▶ **Try it**
Please find all lines in the data that hold the string "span" and copy them.

+++ Records provided +++

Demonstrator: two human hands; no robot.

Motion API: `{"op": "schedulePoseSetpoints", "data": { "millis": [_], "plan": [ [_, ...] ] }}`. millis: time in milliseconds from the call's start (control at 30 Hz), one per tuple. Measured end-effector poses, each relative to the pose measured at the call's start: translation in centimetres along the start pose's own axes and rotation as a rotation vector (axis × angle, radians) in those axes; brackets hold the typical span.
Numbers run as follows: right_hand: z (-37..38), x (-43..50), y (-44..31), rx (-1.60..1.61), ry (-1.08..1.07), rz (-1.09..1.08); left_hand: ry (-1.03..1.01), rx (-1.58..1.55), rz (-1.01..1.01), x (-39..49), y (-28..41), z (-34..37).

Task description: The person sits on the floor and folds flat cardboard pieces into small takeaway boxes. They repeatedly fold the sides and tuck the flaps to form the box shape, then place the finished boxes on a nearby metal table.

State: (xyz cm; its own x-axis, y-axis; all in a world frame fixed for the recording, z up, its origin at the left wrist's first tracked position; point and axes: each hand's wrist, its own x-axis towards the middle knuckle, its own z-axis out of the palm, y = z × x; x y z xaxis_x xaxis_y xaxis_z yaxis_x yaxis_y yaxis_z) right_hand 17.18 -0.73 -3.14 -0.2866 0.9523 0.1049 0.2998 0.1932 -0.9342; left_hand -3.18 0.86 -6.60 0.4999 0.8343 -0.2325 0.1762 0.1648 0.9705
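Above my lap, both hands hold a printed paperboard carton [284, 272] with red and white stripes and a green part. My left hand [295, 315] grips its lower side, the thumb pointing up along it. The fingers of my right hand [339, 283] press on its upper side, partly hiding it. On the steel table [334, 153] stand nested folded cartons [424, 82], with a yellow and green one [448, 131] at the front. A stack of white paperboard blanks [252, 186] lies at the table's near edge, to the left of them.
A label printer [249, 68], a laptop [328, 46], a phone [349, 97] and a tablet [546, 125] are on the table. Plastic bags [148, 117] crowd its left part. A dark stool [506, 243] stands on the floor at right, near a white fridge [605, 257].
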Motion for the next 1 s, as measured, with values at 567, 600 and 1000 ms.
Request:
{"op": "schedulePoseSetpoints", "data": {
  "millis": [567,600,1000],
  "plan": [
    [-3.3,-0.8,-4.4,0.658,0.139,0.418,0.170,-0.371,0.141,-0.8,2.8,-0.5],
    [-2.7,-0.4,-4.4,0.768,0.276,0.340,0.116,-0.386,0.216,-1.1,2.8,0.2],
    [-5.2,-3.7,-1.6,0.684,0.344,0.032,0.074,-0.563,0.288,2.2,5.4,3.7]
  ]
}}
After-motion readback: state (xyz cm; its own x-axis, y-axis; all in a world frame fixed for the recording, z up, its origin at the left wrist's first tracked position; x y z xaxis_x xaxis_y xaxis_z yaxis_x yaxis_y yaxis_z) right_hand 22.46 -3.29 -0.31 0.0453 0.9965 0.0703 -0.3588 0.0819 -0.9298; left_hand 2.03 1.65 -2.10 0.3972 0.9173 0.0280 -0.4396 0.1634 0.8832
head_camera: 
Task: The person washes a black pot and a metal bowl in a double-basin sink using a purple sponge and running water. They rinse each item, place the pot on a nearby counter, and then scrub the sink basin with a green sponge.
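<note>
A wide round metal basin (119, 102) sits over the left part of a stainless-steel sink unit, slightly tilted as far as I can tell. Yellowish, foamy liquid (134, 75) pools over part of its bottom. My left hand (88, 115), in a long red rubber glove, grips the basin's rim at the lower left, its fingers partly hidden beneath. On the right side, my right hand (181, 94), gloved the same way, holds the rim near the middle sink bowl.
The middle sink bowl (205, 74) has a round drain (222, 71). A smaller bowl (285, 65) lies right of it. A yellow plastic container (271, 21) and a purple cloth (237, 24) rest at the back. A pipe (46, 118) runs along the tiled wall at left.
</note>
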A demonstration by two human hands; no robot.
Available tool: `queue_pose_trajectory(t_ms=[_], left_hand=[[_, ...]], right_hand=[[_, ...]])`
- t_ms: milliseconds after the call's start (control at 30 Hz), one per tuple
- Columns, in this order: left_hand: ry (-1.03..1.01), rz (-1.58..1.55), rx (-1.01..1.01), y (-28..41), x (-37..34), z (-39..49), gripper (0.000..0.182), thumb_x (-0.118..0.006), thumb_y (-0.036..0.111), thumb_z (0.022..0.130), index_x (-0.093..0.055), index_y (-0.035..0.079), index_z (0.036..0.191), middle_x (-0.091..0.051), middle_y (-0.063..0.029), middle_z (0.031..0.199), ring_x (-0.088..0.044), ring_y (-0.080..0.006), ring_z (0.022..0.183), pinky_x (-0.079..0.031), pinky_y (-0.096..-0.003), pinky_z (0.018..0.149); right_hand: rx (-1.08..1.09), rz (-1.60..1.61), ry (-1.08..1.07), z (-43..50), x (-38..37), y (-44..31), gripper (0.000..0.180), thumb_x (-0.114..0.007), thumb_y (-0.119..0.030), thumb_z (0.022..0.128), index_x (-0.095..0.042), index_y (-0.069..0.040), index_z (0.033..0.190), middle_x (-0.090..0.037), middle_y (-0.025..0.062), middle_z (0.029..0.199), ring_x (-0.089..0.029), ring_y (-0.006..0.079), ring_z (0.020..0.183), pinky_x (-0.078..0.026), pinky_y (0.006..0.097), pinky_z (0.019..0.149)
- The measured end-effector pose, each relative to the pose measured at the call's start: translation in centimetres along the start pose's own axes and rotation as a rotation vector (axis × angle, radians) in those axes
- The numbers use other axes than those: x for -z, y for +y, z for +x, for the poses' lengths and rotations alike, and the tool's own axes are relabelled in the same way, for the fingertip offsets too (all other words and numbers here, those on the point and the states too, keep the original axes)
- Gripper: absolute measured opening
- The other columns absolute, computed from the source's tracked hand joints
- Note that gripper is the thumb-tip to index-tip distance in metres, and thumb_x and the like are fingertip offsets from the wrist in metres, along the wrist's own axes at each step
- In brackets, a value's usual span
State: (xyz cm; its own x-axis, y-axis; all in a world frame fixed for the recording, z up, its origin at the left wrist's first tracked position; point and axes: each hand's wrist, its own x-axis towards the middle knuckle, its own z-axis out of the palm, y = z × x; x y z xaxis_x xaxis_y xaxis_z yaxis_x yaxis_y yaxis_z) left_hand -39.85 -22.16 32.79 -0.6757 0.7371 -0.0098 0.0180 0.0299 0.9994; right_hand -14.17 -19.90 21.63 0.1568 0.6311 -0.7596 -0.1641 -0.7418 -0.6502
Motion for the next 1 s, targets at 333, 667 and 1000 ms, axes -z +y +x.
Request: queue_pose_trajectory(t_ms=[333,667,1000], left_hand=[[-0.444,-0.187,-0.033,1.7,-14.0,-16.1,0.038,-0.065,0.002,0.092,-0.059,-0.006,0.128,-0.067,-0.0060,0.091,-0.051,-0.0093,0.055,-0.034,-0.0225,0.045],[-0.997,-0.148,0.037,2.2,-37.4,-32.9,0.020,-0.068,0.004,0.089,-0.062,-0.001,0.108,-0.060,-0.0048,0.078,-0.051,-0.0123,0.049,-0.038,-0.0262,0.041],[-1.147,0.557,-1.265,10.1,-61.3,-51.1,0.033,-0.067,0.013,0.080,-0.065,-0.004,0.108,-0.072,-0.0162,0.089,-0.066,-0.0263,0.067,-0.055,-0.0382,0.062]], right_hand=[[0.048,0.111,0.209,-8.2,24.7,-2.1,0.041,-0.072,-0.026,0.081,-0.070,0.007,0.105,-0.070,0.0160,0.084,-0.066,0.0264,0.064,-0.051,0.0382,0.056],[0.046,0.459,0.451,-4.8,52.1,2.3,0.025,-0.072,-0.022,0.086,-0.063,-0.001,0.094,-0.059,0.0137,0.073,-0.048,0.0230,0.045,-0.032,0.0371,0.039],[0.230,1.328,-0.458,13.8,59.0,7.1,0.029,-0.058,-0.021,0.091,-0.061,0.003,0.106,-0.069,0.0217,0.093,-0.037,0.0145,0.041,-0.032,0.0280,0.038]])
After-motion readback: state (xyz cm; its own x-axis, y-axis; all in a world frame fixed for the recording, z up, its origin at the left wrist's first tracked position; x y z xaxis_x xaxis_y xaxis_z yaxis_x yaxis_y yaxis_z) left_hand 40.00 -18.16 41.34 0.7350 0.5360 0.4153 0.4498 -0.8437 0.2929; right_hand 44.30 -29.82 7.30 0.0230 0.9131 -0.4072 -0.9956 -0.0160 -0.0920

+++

▶ **Expected output**
Motion API: `{"op": "schedulePoseSetpoints", "data": { "millis": [_], "plan": [ [_, ...] ] }}`. millis: time in milliseconds from the call's start (control at 30 Hz), one per tuple. Measured end-effector poses, each relative to the pose measured at the call's start: translation in centimetres along the start pose's own axes and rotation as a rotation vector (axis × angle, radians) in those axes; brackets hold the typical span.
- In brackets, a value's usual span

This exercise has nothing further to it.